📦 Release first ⏩ Ship faster ⚡

⚖️ Reliability tradeoffs

Recently, one of our servers running Arch Linux refused to boot after updates. The fix was to comment out a line in the /etc/default/grub file. It took about 15 minutes to find and everything was done in a rescue terminal — no need to boot from a rescue image. This server has been running for several years, been updated hundreds of times, and this is the only time it would not boot.

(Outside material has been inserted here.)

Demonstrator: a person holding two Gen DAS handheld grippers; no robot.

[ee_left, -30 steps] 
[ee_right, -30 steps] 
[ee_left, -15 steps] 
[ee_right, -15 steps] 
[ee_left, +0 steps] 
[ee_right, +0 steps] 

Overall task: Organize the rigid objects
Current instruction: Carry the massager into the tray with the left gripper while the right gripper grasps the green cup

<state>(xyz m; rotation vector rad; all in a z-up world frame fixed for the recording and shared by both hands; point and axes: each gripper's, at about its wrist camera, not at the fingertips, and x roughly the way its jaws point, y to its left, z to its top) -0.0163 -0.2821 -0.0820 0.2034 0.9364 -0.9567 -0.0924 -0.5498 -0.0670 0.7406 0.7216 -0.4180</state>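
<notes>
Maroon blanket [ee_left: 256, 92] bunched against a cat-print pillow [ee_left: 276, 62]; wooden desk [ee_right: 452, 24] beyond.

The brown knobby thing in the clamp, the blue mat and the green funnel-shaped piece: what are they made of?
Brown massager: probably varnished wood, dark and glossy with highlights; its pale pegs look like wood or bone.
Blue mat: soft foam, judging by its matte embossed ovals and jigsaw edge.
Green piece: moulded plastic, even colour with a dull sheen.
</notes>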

Many dismiss Arch as a server OS because there is supposedly a higher likelihood of things like the above happening. But in practice, they rarely happen and are fairly quick to fix. So on one side of the equation:

  • Easy to administer OS, latest software, no OS upgrades, etc. This saves a ton of time.

On the other side:

  • Occasional effort to fix an issue like the above.
  • Downtime while doing the above.

For a high-profile eCommerce site, downtime would matter, but for a small business, 30 minutes of downtime makes no practical difference. The time saved running Arch greatly swamps (by an order of magnitude or two) the time spent fixing things that break. Admin time is many times more valuable than server up-time. Even spending half a day rebuilding the site from scratch (which is mostly automated) would not matter.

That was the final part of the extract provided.